Exercise instructions –
From the data, return each line holding the word "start".

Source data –
========================================
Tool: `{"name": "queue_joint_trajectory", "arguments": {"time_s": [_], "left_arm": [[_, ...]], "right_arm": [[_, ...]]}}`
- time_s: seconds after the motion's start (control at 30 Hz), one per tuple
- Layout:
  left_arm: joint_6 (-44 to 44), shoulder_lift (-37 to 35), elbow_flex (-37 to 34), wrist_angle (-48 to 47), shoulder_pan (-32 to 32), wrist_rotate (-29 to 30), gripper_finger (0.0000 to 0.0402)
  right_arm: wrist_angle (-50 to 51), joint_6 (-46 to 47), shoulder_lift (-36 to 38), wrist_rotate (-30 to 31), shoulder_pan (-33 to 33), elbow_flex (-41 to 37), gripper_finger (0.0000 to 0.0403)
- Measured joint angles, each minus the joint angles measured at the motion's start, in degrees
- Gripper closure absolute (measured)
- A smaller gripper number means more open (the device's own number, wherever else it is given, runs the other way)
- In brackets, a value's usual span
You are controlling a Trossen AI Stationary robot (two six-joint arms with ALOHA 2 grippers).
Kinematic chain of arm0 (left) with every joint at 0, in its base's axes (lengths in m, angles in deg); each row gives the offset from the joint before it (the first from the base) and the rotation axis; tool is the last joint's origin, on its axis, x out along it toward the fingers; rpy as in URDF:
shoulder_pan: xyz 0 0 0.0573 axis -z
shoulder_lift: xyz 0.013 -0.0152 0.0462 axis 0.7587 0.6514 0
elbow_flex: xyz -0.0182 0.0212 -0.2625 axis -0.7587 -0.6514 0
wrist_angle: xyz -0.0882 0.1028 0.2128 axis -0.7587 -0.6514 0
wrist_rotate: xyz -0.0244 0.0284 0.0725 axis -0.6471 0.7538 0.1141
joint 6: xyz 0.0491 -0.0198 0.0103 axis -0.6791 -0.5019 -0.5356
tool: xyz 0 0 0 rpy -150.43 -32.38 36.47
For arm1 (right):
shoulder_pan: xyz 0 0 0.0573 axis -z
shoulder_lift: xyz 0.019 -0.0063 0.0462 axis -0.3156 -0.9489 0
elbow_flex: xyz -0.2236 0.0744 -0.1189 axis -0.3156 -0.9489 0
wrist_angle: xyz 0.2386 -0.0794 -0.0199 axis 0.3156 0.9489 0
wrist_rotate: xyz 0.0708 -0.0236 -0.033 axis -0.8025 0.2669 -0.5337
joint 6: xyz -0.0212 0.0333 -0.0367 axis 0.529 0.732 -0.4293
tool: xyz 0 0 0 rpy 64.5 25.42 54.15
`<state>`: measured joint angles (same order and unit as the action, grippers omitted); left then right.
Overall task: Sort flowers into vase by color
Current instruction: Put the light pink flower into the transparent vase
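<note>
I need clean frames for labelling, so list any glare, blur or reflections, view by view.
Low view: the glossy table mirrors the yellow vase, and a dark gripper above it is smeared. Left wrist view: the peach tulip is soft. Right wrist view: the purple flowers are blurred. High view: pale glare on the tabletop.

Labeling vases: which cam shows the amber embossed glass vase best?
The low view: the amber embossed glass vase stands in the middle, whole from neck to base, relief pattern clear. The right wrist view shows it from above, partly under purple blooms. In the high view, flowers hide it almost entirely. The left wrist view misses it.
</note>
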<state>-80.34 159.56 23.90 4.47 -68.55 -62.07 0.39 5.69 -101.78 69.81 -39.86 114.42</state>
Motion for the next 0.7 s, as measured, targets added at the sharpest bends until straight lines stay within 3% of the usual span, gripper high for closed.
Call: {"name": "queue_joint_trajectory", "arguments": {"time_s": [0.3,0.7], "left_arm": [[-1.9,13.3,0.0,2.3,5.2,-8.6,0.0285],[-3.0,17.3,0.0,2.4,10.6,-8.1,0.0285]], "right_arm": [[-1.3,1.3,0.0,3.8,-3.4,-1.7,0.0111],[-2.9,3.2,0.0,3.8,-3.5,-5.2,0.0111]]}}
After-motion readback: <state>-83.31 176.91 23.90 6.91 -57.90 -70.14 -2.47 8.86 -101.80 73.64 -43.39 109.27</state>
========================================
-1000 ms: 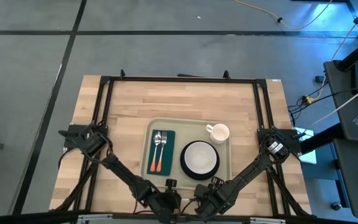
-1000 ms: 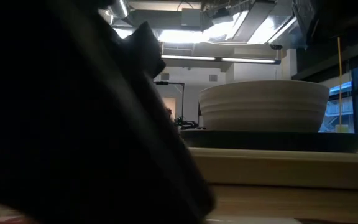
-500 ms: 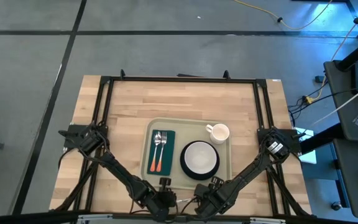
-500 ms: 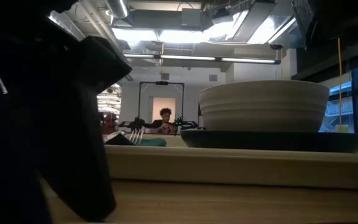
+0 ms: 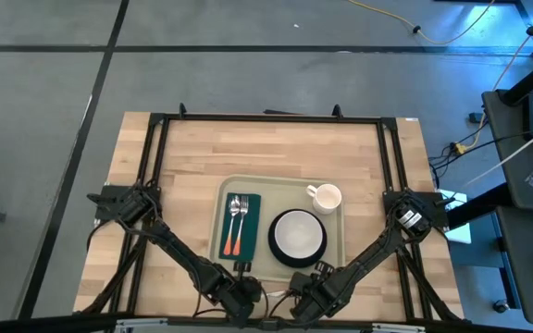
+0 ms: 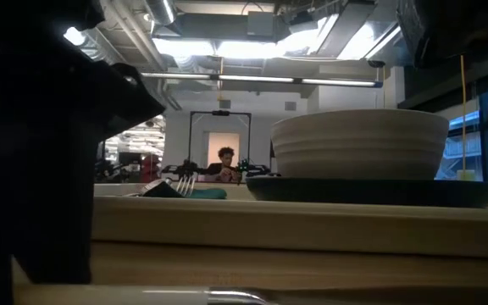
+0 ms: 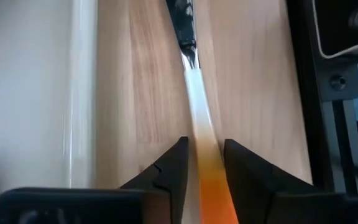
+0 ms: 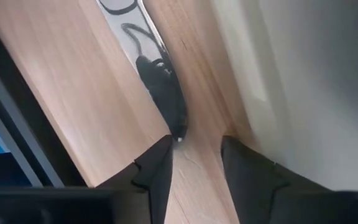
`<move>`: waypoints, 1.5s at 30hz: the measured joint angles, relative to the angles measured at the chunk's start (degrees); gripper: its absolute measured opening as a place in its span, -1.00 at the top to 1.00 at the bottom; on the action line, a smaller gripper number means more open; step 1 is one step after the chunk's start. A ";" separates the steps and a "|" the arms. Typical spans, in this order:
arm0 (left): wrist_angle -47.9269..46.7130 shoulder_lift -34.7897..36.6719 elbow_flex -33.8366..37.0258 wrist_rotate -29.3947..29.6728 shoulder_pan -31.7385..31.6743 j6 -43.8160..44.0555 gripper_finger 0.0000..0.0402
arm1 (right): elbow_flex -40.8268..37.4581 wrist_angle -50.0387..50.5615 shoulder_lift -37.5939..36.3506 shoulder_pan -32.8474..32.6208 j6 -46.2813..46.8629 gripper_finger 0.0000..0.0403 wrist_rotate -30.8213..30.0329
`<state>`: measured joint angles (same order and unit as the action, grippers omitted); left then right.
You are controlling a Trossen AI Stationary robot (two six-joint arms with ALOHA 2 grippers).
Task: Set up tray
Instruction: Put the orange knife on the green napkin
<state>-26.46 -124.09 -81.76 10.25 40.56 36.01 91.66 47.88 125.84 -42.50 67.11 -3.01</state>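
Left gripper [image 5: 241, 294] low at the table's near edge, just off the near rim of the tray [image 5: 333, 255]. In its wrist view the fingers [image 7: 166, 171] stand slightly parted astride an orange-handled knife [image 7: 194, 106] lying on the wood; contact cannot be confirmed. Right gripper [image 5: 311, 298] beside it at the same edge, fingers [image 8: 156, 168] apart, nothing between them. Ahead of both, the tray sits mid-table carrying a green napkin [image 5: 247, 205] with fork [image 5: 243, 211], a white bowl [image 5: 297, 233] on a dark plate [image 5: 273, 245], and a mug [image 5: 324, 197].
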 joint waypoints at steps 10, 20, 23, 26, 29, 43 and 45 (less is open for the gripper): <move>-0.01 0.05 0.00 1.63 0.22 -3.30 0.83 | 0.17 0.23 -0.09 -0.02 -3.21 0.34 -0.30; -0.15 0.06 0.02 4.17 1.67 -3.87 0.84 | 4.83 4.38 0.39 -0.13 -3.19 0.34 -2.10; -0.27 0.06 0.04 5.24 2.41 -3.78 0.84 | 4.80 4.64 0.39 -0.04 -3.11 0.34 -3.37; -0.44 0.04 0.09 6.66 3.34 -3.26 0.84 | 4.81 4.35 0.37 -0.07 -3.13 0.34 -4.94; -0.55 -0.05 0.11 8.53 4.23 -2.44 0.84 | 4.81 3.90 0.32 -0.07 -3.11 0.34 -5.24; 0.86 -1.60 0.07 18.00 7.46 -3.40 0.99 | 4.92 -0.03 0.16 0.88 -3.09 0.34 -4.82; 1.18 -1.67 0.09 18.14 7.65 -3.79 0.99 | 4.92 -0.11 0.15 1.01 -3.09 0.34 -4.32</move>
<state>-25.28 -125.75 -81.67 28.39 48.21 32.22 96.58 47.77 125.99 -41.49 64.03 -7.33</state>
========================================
Solution for this exercise –
- time_s: seconds after the motion's start (control at 30 Hz), one per tuple
- Measured joint angles, each minus the joint angles measured at the motion's start, in degrees
`<move>`: waypoints, 1.5s at 30hz: the measured joint angles, relative to the angles measured at the chunk's start (degrees); gripper: its absolute measured opening as a place in its span, -1.00 at the top to 1.00 at the bottom; on the action line, a smaller gripper number means more open; step 1 is one step after the chunk's start. A ";" separates the steps and a "|" the arms. Typical spans, in this order:

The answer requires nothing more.